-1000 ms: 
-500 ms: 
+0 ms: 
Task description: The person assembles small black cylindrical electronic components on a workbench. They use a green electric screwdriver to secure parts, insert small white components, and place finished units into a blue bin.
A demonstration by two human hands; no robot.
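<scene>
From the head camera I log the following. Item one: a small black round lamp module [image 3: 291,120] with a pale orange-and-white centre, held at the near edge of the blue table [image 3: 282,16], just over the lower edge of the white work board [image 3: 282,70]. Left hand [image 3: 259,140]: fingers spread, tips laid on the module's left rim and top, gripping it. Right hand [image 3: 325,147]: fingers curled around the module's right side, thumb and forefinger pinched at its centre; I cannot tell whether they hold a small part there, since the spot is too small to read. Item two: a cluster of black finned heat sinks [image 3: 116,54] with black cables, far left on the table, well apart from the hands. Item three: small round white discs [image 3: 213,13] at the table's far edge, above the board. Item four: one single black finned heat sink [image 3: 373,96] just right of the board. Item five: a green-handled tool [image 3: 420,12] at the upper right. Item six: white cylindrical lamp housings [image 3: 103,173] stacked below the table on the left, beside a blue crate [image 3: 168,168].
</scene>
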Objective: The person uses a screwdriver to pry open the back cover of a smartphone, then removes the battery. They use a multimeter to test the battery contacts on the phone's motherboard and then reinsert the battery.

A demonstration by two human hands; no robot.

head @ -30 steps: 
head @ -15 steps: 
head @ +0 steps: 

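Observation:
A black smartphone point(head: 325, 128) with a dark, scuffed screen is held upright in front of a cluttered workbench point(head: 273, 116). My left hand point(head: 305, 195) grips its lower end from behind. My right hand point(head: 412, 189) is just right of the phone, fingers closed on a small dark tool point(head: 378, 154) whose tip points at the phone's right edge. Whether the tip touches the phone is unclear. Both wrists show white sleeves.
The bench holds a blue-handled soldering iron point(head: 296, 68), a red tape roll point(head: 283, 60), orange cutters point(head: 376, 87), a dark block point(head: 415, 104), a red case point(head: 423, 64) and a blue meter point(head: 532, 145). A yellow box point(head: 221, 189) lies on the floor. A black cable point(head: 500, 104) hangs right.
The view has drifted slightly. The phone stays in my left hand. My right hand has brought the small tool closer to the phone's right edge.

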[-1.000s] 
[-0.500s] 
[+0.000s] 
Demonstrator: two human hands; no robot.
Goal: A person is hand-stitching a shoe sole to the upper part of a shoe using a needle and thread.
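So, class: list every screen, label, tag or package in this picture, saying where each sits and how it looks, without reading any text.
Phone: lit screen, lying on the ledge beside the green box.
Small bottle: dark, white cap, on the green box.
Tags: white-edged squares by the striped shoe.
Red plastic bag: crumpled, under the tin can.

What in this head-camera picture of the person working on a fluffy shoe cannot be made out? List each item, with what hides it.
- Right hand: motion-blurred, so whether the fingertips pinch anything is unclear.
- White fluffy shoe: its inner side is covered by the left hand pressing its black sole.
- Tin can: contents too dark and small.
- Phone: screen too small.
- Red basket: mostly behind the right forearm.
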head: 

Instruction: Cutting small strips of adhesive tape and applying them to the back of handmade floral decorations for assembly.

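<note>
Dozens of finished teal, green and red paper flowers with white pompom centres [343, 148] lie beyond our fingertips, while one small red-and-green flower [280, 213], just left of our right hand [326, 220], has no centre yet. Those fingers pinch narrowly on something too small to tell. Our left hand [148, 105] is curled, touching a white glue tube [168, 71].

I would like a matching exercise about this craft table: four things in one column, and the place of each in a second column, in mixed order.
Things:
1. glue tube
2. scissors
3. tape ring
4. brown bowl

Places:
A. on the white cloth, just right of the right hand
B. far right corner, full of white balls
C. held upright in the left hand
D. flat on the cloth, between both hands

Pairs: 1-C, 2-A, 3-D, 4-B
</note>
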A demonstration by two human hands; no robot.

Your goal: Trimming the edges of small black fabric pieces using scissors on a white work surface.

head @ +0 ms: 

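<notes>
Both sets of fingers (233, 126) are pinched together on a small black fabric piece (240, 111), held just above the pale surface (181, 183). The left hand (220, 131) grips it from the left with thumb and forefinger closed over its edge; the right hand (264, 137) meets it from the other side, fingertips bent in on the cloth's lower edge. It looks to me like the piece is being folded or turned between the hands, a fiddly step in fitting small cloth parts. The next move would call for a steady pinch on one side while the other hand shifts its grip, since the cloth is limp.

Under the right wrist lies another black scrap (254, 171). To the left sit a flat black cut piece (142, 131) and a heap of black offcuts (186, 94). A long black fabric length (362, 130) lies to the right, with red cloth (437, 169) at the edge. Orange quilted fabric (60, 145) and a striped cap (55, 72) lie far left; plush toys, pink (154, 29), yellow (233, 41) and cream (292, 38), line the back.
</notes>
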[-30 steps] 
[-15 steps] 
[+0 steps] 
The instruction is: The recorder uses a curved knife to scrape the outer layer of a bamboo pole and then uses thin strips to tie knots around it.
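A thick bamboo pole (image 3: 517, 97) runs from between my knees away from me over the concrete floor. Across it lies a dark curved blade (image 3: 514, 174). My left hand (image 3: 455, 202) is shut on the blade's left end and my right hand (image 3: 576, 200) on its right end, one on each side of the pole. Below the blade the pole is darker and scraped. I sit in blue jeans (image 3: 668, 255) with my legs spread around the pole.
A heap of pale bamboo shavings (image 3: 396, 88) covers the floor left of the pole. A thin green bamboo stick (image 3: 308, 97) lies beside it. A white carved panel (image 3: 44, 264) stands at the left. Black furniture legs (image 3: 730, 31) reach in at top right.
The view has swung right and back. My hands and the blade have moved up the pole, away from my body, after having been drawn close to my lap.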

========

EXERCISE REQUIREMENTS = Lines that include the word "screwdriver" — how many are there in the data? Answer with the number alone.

PROBLEM SOLUTION = 2